GS: Şiirimde temel izleği sevgi, umut ve mücadele üzerine kuruyorum. Bu biraz da yaşamın içinde mücadele biçimimle yoğrulmaktadır. Ayrıca günlük hayatın sıradan gibi görünen basit olarak algılanan her şey şiirin konusu olmuştur. Parkta insan etrafında dolaşan kırlangıçlar ya da bir miting alanında babasının omzunda bir küçük oğlanın bakışı. Esinlendiğim şeyler bunlar olduğu gibi bilinçaltımın bir yansıması olarak bir metin haline dönüşüyor. Bu birikimin esinlenme yoluyla bilince yansımasıyla şiirimi oluşturuyorum. Şiir özü itibariyle insanı tanımamıza yardımcı olan, mücadelenin, sevginin ve umutların tasvircisidir. Şair ne hissediyorsa onu yaşar ve yazar. Şiirde kalıcılık insana umut verdiği gibi estetik yönüyle kendini göstermelidir. Bu sağlanabildiği ölçüde şiir kendine yer bulur ve geleceğe taşınır.
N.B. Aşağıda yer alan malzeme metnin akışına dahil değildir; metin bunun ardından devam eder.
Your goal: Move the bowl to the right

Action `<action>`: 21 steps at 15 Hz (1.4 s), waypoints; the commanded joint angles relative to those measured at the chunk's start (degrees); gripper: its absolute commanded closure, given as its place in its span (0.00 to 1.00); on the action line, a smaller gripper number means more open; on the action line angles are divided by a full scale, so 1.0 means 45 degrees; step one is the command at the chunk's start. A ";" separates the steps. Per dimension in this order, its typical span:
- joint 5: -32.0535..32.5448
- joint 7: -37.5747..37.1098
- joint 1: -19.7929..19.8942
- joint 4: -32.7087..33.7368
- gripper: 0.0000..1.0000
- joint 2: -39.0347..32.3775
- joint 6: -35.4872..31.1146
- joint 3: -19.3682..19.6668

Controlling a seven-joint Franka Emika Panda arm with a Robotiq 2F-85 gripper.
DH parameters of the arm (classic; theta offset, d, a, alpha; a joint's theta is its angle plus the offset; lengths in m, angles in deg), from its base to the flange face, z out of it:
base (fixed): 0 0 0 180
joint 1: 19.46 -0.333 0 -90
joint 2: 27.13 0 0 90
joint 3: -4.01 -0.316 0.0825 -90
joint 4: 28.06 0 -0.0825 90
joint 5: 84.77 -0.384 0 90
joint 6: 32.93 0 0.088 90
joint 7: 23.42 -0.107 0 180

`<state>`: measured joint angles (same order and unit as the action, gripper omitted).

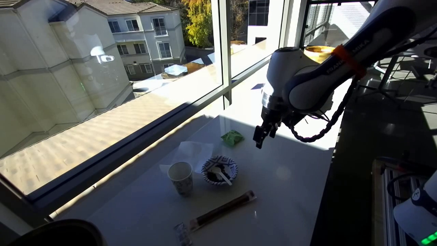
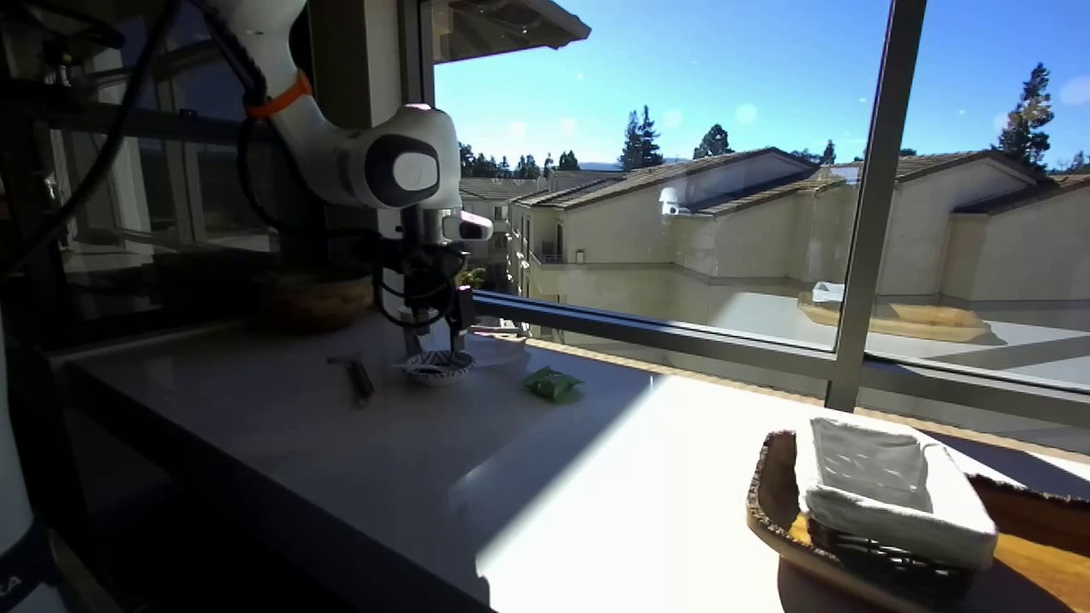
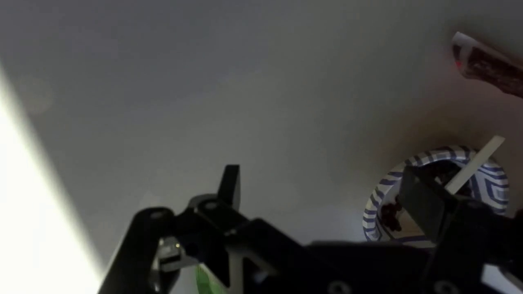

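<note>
The bowl is a small round bowl with a dark blue and white pattern, dark food and a white spoon in it. It stands upright on the white table in both exterior views (image 1: 222,159) (image 2: 438,375), and at the right of the wrist view (image 3: 371,214). My gripper (image 1: 265,140) is open and empty above the table, apart from the bowl. It also shows in an exterior view (image 2: 436,342), where it overlaps the bowl. In the wrist view the gripper (image 3: 322,179) has its fingers wide apart, the right finger covering part of the bowl.
A white cup (image 1: 181,177) and paper (image 1: 195,152) lie beside the bowl. A green packet (image 1: 232,138) lies near the window, and a long brown packaged stick (image 1: 222,210) on the bowl's other side. A cloth-lined basket (image 2: 903,519) and a wooden bowl (image 2: 315,302) stand further off.
</note>
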<state>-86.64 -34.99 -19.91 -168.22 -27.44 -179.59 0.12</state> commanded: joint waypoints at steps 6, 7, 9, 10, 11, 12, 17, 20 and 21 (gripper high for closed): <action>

Mehmet Narlı, “Şair kendini dışarıda tutarak toplumsal olmayı düşünüyorsa bu ancak bir yanılgıdır veya şiirden gayrı bir şeyi hesap etme işidir.”

Kendimi toplumcu gerçekçi anlayışının içinde tanımlıyorum. Onun içindir ki şiirimde, insan, toplum ve üretim ilişkilerine tanıklık ediyor ve bunu geleceğe taşımanın bir aracı olarak görüyorum.
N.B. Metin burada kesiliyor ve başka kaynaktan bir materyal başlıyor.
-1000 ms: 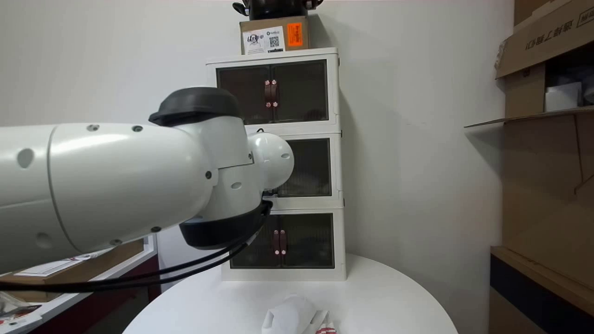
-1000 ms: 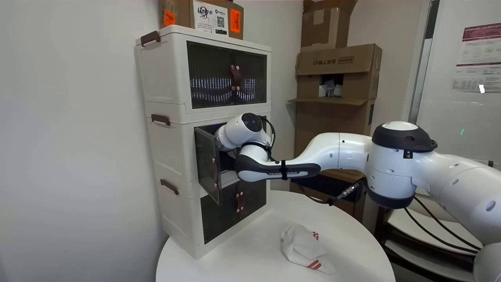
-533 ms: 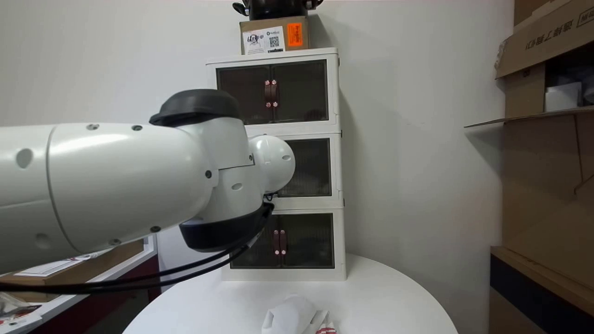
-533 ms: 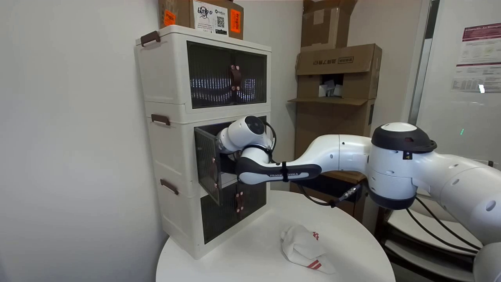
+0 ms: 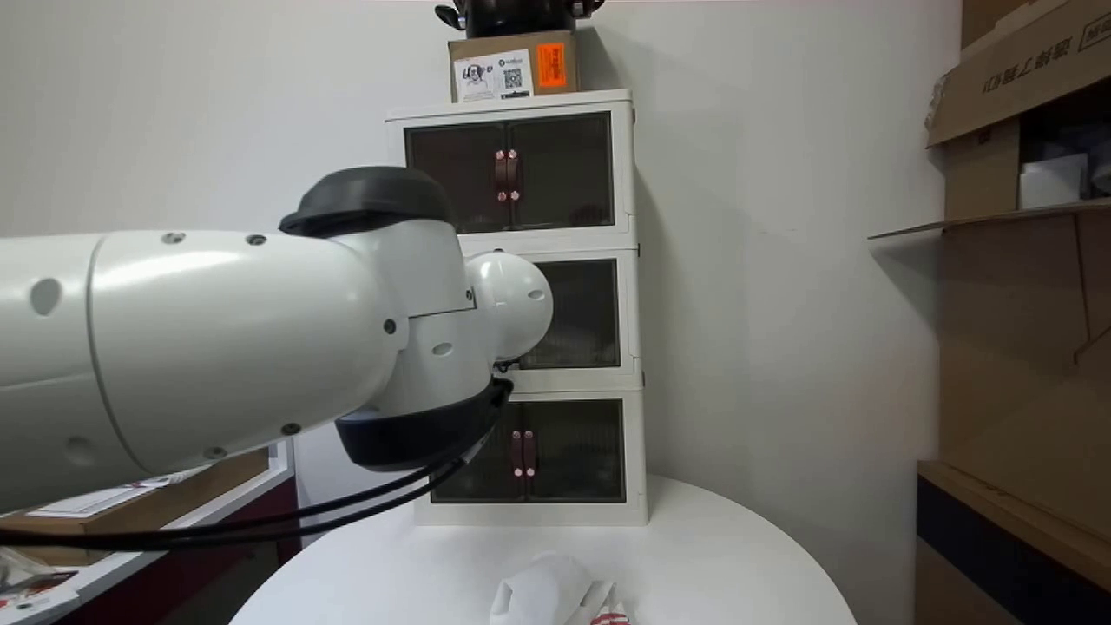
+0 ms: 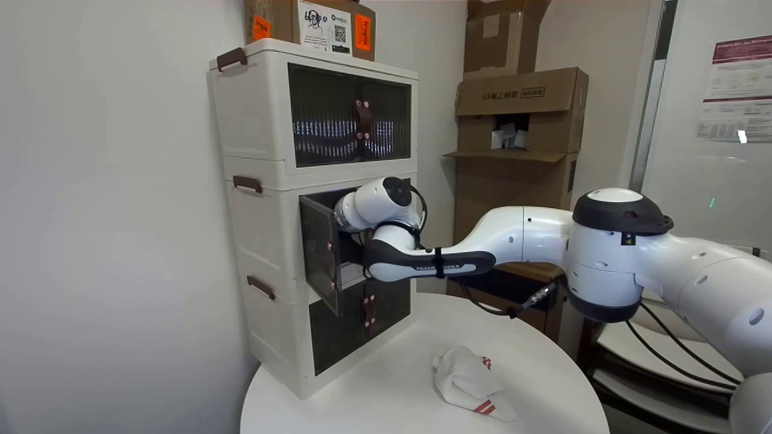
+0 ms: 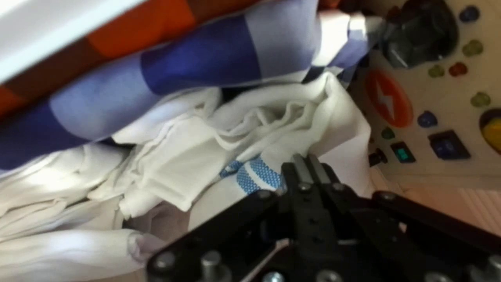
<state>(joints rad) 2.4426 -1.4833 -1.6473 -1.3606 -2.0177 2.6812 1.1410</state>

MG: Bir röportajınızda yayımladığınız ilk şiirinizle ilgili olarak: ”Bolca eleştiri alınca iyi şeyler hissetmedim.” diyorsunuz. Öyküye yönelmenizde bu eleştirilerin ne kadar payı var? Eğer şiirinizle ilgili övgü dolu sözler duysaydınız bu durum yazın hayatınızı nasıl etkilerdi?

GS: Gündemi ve edebiyat dünyasını sıkı takip ediyorsunuz. Benim sanata olan ilgim aslında ilk fotoğrafla başladı. Işığın yetmediğini gördüğümde şiirle buluştum. Şiirdeki müzik ritmini yakalayamadığımda da öyküye bulaştım. Şimdi ise “Kelebek Avcısı” adlı gerçek bir olaydan yola çıkarak yazarın fantazyasıyla bir romanla devam ediyor.

İlk şiirlerim sendikamızın ‘Tüm Maliye Sen’ yayın organında yayınlanmıştı. Okurlar doğal olarak bulunduğum meslek mensubu insanlardı. Onlar öteden beri Nazım, Ahmet Arif, Hasan Hüseyin şiiri okurları olarak yeni olan şiiri kabul etmeleri zordur biliyordum. Eleştirileri edebi yanıyla ilgili değil daha çok biçimsel yönden getirmişlerdi. Etkisi şu oldu: Sadece artık o dergiye şiir vermedim.” Şiir hep eksik yanlarımı bütünleyen bir şey olmuştur. Sıkıştığımda ona sığınırım. Yani sorunuza yanıt olarak olumsuzluğu sadece o dergide olmaması sonrası edebiyat dergilerinde olmanın asıl okurla buluşacağını düşünerek oralara gönderdim. Çok etkilemişe benzemiyor. Şu övgü bölümüne gelirsek, aslında herkes beğenilmek ve takdir edinilmek ister. Bu yazara katkı sunar mı bilimsel olarak bilmiyorum ama hoşa giden şeyler gülümseme ve rahatlık hissi uyandırır.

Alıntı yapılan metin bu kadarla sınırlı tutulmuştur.